### Problem statement
Return all of the material that follows, keeping each line exactly as it is.

+ + + +

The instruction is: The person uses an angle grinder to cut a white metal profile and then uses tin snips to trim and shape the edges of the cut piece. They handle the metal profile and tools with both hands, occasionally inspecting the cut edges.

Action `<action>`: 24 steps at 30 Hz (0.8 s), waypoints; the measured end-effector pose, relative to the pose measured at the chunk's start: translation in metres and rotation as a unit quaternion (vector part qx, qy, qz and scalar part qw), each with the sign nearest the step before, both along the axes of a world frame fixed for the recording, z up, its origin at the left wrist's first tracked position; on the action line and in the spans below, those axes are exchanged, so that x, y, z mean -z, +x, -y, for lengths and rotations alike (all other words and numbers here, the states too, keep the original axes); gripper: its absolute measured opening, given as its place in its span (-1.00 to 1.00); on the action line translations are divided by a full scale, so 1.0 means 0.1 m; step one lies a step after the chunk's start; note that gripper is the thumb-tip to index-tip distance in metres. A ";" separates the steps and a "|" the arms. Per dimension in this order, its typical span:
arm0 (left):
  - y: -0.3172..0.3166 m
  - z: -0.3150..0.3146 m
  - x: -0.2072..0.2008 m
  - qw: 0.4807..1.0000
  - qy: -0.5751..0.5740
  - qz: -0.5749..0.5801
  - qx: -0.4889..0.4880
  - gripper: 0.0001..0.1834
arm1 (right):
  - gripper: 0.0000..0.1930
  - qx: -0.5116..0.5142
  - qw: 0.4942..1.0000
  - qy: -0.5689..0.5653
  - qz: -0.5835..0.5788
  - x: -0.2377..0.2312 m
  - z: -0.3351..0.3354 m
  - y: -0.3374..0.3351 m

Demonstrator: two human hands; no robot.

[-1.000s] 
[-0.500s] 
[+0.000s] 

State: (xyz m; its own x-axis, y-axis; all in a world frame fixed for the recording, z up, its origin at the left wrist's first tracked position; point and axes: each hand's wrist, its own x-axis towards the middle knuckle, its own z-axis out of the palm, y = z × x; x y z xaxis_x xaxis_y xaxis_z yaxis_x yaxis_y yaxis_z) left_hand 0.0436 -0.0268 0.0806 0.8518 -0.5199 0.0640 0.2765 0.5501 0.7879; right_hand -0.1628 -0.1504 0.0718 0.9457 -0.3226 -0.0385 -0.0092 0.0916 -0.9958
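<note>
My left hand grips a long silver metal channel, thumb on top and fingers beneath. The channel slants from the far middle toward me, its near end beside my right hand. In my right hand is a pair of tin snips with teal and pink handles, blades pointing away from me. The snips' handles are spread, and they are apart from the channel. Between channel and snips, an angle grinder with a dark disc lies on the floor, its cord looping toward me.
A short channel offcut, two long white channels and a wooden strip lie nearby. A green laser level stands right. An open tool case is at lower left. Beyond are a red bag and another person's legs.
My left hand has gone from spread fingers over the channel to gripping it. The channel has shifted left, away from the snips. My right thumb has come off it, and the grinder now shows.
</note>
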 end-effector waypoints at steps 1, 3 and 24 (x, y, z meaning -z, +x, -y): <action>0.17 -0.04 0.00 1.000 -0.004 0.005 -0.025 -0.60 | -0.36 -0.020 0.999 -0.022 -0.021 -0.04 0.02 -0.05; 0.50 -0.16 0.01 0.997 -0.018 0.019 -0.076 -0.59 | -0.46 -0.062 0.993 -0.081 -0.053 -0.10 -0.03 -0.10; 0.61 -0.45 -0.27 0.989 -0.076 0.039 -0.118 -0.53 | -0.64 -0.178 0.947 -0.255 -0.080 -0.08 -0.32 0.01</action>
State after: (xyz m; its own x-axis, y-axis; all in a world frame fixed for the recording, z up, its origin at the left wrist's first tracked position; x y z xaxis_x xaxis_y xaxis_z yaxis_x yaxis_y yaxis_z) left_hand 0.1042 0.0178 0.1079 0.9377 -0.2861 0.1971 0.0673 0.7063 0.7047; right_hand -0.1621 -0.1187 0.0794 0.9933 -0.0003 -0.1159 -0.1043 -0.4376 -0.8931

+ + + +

### Your solution
The instruction is: The person uses an angle grinder to cut a white metal profile and then uses tin snips to trim and shape the edges of the cut piece. They handle the metal profile and tools with both hands, occasionally inspecting the cut edges.

Action `<action>`: 24 steps at 30 Hz (0.8 s), waypoints; the measured end-effector pose, relative to the pose measured at the chunk's start: translation in metres and rotation as a unit quaternion (vector part qx, qy, qz and scalar part qw), each with the sign nearest the step before, both along the axes of a world frame fixed for the recording, z up, its origin at the left wrist's first tracked position; on the action line and in the spans below, those axes are exchanged, so that x, y, z mean -z, +x, -y, for lengths and rotations alike (all other words and numbers here, the states too, keep the original axes); gripper: its absolute measured opening, given as its place in its span (-1.00 to 1.00); on the action line translations are divided by a full scale, so 1.0 means 0.1 m; step one lies a step after the chunk's start; note that gripper is the thumb-tip to index-tip distance in metres. A ";" separates the steps and a "|" the arms. Per dimension in this order, its typical span:
arm0 (left):
  - y: -0.3172..0.3166 m
  - z: -0.3150..0.3146 m
  - x: -0.2072..0.2008 m
  - qw: 0.4807..1.0000
  - qy: -0.5751..0.5740
  - qz: -0.5749..0.5801
  - qx: -0.4889..0.4880
  - gripper: 0.0001..0.1834
arm1 (right):
  - gripper: 0.0000..0.1930
  - qx: -0.5116..0.5142
  - qw: 0.4942..1.0000
  - qy: -0.5689..0.5653
  - qz: -0.5835..0.5788
  - x: -0.2377..0.2312 m
  - z: -0.3351..0.3354 m
  - y: -0.3374..0.3351 m

Demonstrator: two human hands; no robot.

[-1.000s] 
[-0.500s] 
[+0.000s] 

State: (xyz m; its own x-axis, y-axis; all in a world frame fixed for the recording, z up, its origin at the left wrist's first tracked position; point and axes: each hand's wrist, its own x-axis towards the middle knuckle, its own z-axis out of the palm, y = z × x; x y z xaxis_x xaxis_y xaxis_z yaxis_x yaxis_y yaxis_z) left_hand 0.0436 -0.0268 0.0806 0.8518 -0.5199 0.0640 0.2765 0.5501 0.7879; right_hand -0.1628 -0.1504 0.0718 0.9457 -0.3226 -0.0385 -0.0092 0.0916 -0.9958
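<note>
My left hand grips a long silver metal channel, thumb on top and fingers beneath. The channel slants from the far middle toward me, its near end beside my right hand. In my right hand is a pair of tin snips with teal and pink handles, blades pointing away from me. The snips' handles are spread, and they are apart from the channel. Between channel and snips, an angle grinder with a dark disc lies on the floor, its cord looping toward me.
A short channel offcut, two long white channels and a wooden strip lie nearby. A green laser level stands right. An open tool case is at lower left. Beyond are a red bag and another person's legs.
My left hand has gone from spread fingers over the channel to gripping it. The channel has shifted left, away from the snips. My right thumb has come off it, and the grinder now shows.
</note>
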 end-effector waypoints at steps 1, 3 and 24 (x, y, z meaning -z, +x, -y): <action>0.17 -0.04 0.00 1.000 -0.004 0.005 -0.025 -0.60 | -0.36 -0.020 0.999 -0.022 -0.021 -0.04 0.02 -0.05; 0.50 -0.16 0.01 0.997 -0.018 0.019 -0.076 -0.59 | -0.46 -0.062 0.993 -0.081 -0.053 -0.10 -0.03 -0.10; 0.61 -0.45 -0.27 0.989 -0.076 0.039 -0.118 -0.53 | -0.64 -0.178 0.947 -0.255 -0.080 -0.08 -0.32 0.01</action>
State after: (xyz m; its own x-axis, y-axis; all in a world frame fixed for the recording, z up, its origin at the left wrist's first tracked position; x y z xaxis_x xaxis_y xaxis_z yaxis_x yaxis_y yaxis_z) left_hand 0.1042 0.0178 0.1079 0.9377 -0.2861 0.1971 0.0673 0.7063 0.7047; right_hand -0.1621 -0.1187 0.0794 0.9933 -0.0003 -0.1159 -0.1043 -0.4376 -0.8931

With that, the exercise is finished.